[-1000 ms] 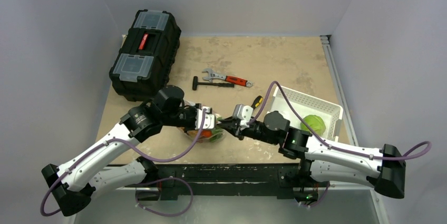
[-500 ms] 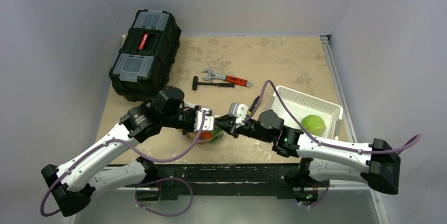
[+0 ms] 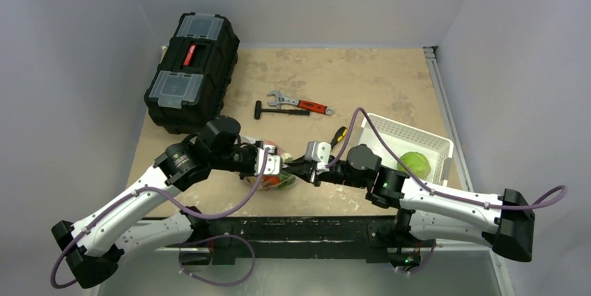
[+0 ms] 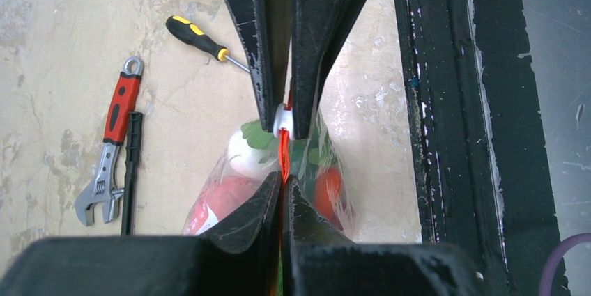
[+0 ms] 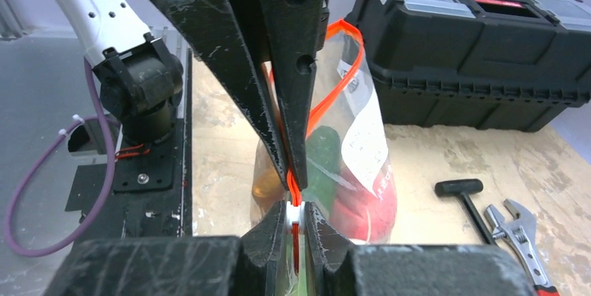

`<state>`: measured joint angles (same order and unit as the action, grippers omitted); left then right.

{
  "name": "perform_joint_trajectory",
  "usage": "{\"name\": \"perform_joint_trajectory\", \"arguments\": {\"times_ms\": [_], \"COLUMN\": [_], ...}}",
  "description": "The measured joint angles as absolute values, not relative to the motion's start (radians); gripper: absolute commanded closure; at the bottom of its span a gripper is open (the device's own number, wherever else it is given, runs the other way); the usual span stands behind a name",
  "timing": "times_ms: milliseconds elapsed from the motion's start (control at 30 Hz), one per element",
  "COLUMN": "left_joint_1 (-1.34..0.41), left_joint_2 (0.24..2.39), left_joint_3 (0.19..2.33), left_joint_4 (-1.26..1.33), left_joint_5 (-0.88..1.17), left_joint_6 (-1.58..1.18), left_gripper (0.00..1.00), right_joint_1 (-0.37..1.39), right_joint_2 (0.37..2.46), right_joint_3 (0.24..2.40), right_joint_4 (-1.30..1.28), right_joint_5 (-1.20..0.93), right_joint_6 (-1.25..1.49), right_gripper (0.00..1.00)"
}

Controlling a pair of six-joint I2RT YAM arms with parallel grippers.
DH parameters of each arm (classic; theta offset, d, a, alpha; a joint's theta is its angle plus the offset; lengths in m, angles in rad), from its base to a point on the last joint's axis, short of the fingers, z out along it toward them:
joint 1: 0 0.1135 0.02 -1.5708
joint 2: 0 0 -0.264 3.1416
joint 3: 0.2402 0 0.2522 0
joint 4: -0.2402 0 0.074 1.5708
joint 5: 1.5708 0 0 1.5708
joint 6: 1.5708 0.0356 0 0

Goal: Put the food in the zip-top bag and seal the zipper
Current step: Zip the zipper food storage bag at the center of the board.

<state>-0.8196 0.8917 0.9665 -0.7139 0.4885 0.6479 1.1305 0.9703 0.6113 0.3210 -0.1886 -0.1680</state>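
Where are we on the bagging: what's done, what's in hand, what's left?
Done: red and green food sits inside the zip-top bag. In hand: the left gripper pinches the zipper, and the right gripper is shut on the white slider. Left: the zipper's far stretch loops open, and a green leafy piece lies in the white basket.

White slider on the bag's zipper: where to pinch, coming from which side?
Pinch the white slider across its two side faces, approaching along the zipper from the end opposite the left gripper, as the right gripper does. The strip looks taut and edge-up, so those faces are the free ones.
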Motion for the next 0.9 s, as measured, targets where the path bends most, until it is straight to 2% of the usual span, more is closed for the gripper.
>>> {"name": "perform_joint_trajectory", "arguments": {"times_ms": [467, 900], "left_joint_1": [-0.818, -0.818], "left_joint_2": [0.899, 0.895], "left_joint_3": [0.966, 0.966], "left_joint_4": [-0.719, -0.673], "left_joint_5": [0.461, 0.446], "left_joint_6": [0.649, 0.649], "left_gripper": [1.0, 1.0], "right_joint_1": [1.139, 1.147], "right_joint_2": [1.063, 0.979], "right_joint_3": [0.632, 0.607], "right_joint_4": [0.36, 0.36], "right_joint_5": [-0.255, -0.113], "right_joint_6": [-0.17, -0.15], "right_gripper": [0.98, 0.97]}}
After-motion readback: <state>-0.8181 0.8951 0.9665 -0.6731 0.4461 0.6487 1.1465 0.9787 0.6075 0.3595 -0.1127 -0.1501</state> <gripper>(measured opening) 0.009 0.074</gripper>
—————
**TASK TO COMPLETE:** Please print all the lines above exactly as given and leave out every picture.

**EXERCISE RESPONSE:**
[-1000 ms] 
[-500 ms] 
[+0 ms] 
[+0 ms] 
[+0 ms] 

`<state>`: measured joint angles (same order and unit as the action, grippers omitted); left then right.

{
  "name": "perform_joint_trajectory",
  "usage": "{\"name\": \"perform_joint_trajectory\", \"arguments\": {\"times_ms\": [_], \"COLUMN\": [_], ...}}",
  "description": "The measured joint angles as absolute values, not relative to the motion's start (radians); gripper: absolute commanded closure; at the bottom of its span a gripper is open (the device's own number, wherever else it is given, runs the other way); the usual span stands behind a name",
  "timing": "times_ms: milliseconds elapsed from the motion's start (control at 30 Hz), one per element",
  "COLUMN": "left_joint_1 (-1.34..0.41), left_joint_2 (0.24..2.39), left_joint_3 (0.19..2.33), left_joint_4 (-1.26..1.33), left_joint_5 (-0.88..1.17), left_joint_6 (-1.58..1.18), left_gripper (0.00..1.00), right_joint_1 (-0.37..1.39), right_joint_2 (0.37..2.46), right_joint_3 (0.24..2.40), right_joint_4 (-1.30..1.28), right_joint_5 (-1.20..0.93), right_joint_6 (-1.25..1.49), right_gripper (0.00..1.00)"
}

Controlling a pair of six-joint I2RT YAM arms with parallel grippers.
DH parameters of each arm (classic; theta offset, d, a, alpha; a joint's theta is its angle plus the offset; lengths in m, angles in rad), from its base to a point on the last joint's axis, short of the fingers, z out along it toward them:
joint 1: 0 0.1135 0.02 -1.5708
joint 2: 0 0 -0.264 3.1416
joint 3: 0.2402 0 0.2522 0
joint 4: -0.2402 0 0.074 1.5708
joint 5: 1.5708 0 0 1.5708
joint 6: 1.5708 0.0356 0 0

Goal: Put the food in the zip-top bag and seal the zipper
Current step: Zip the zipper food storage bag at the center of the board.

<state>-0.8196 0.8917 0.9665 -0.7139 0.4885 0.6479 1.1305 0.9703 0.6113 0.3210 -0.1886 -0.1680</state>
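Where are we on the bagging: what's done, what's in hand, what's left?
Done: red and green food sits inside the zip-top bag. In hand: the left gripper pinches the zipper, and the right gripper is shut on the white slider. Left: the zipper's far stretch loops open, and a green leafy piece lies in the white basket.

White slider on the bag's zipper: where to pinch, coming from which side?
Pinch the white slider across its two side faces, approaching along the zipper from the end opposite the left gripper, as the right gripper does. The strip looks taut and edge-up, so those faces are the free ones.
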Motion for the next 0.9 s, as measured, targets where the path bends most, until it is straight to 2% of the usual span, more is closed for the gripper.
>>> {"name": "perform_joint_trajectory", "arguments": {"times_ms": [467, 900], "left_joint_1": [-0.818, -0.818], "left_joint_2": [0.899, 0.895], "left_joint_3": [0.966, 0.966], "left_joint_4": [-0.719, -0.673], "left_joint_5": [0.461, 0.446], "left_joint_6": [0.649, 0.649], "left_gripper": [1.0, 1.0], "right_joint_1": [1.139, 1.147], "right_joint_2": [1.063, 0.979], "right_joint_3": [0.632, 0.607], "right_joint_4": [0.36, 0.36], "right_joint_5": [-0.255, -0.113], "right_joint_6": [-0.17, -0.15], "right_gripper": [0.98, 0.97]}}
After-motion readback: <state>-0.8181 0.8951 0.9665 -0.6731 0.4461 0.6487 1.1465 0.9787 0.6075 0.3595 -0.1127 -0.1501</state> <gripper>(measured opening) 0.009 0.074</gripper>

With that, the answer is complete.